The Frost performs its secret ministry,
Unhelped by any wind. The owlet's cry
Came loud—and hark, again! loud as before.
The inmates of my cottage, all at rest,
Have left me to that solitude, which suits
Abstruser musings: save that at my side
My cradled infant slumbers peacefully.
'Tis calm indeed! so calm, that it disturbs
And vexes meditation with its strange
And extreme silentness...

Dear Babe, that sleepest cradled by my side,
Whose gentle breathings, heard in this deep calm,
Fill up the interspersed vacancies
And momentary pauses of the thought!
My babe so beautiful! it thrills my heart
With tender gladness, thus to look at thee,
And think that thou shalt learn far other lore,
And in far other scenes! For I was reared
In the great city, pent 'mid cloisters dim,
And saw nought lovely but the sky and stars.
But thou, my babe! shalt wander like a breeze
By lakes and sandy shores, beneath the crags
Of ancient mountain, and beneath the clouds,
Which image in their bulk both lakes and shores
And mountain crags: so shalt thou see and hear
The lovely shapes and sounds intelligible
Of that eternal language, which thy God
Utters, who from eternity doth teach
Himself in all, and all things in himself...

(from 'Frost at Midnight')

'Far other lore, and far other scenes' from the medieval poem; but the same impulse, perhaps.

3 comments:

Anonymous said...

Thank you for another wonderful, unfamiliar carol!

I can find "Verbum infans" in St.Bernard's sermons: I wonder how old this imagination of the wonderfully speaking Holy Infant is? (I seem to remember similar things from saints' lives, though nothing specific comes to mind.)

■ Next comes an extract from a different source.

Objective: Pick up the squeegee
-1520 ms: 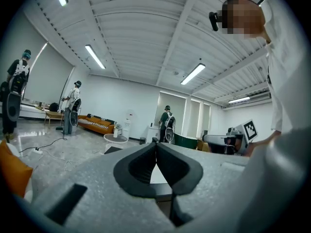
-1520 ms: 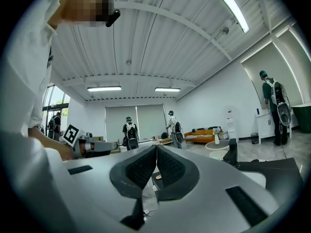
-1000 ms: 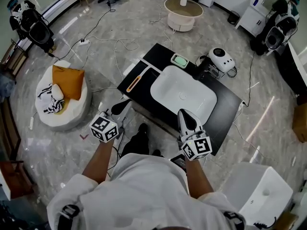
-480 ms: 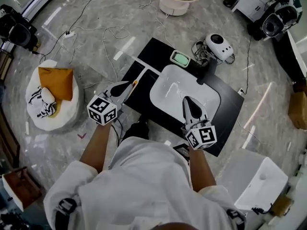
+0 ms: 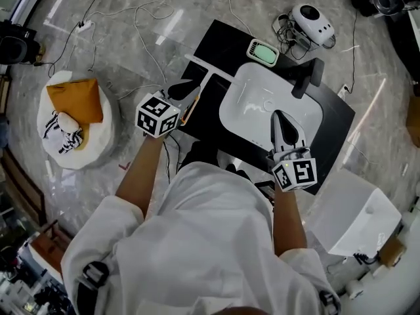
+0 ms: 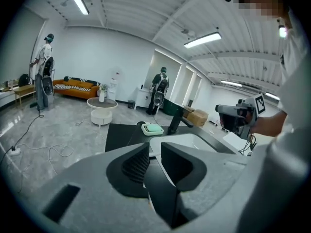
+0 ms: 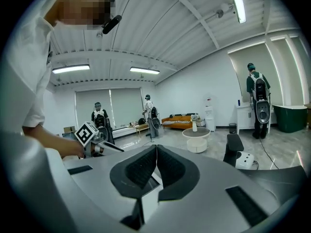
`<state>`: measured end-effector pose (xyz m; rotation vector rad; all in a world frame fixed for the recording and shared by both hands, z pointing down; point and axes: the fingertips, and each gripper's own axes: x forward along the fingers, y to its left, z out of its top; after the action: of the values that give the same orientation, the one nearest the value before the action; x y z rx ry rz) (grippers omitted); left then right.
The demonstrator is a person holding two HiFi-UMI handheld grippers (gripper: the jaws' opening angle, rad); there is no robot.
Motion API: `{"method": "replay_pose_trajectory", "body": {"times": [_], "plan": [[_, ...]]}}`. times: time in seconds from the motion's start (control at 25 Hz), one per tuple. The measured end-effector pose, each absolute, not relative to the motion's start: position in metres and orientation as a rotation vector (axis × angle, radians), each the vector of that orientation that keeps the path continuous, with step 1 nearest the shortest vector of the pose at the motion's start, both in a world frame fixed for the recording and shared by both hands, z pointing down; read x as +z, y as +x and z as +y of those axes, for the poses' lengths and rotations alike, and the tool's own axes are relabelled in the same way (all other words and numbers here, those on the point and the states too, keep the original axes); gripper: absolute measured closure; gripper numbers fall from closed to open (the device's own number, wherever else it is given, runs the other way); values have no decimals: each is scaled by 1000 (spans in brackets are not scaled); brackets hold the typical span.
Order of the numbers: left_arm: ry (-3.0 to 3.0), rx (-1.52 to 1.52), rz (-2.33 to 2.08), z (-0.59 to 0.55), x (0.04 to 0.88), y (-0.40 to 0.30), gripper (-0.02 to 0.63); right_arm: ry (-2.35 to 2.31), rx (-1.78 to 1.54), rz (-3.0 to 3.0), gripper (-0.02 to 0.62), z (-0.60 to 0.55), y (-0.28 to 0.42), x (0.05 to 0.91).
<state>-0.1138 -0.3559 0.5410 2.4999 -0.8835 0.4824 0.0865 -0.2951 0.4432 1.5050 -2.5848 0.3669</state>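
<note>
The squeegee (image 5: 186, 116) lies lengthwise right under the left tongs (image 5: 190, 86), just opening, empty; the shut, empty right tongs (image 5: 279, 118) are farther.

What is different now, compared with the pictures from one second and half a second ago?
Both grippers moved forward, away from the person's body. The left hand-held gripper now reaches over the squeegee on the black counter; its jaws have just been opening, with nothing between them. The right hand-held gripper moved out over the sink, jaws together. Nothing was taken hold of; the squeegee lies where it lay.
</note>
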Motion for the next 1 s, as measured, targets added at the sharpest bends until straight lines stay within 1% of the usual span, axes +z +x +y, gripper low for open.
{"method": "replay_pose_trajectory", "body": {"times": [0.04, 0.4, 0.6, 0.76, 1.0], "plan": [[2488, 499, -868, -362, 548, -113, 520, 1512, 374, -2574, 581, -300, 85, 446], [2364, 651, -736, -388, 610, -96, 489, 1550, 470, -2475, 581, -315, 86, 474], [2250, 735, -675, -390, 644, -92, 441, 1567, 519, -2428, 581, -317, 89, 490], [2217, 854, -638, -388, 664, -87, 437, 1586, 540, -2403, 581, -318, 93, 498], [2181, 957, -608, -386, 682, -85, 443, 1593, 579, -2392, 581, -318, 95, 505]]}}
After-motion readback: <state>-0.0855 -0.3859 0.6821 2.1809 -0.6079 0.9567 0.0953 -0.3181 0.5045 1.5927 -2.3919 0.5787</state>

Indeed, "we don't often think of the baby Christ 'screeching'". But, again, St. Bernard imagines him crying. For example, "behold, He comes as an Infant, and without speech, for the voice of the wailing infant arouses compassion, not terror." (I wonder if the late 19th-c. "little Lord Jesus, no crying He makes" has its own early background?)

But this speaking baby Christ arouses almost a terror full of compassion. I wonder how deliberate a recollection - here, imagined as an anticipation! - the last sentence, and especially the last line, is of Christ praying in the garden? (St. Matthew 26:39 includes "si possibile est"...) Mary seems here to pray to the Son as the Son later prays to the Father, so human and Christ-like is she.

And,"knelyde by-fore here oune dere chylde", she is already praying to Him "facie ad faciem" (1 Cor. 13:12). I wonder how much the etymological sense of 'chere' is intended in this situation: the joy of 'face to Face' in these circumstances yet produces a "heuy chere". (Might the author have known and thought of both "Stabat mater speciosa" and "Stabat Mater dolorosa"? "Fac, ut animae donetur / Tui nati visio" must follow compassionately witnessing the Passion.)

An Old Mertonian

Leah Stuttard said...

Endlessly fascinating blog - thank you. A brief comment to say that at 37 verses, this 'carol' is more like a narrative ballad and eminently singable in all its glory, though I guess not many do simply because we have audiences to please and a tendency to imagine boredom comes too quickly.

Clerk of Oxford said...

Yes, you're quite right - and certainly there are very long ballads which can hold audiences spellbound, so perhaps it shouldn't be hard to imagine this being sung!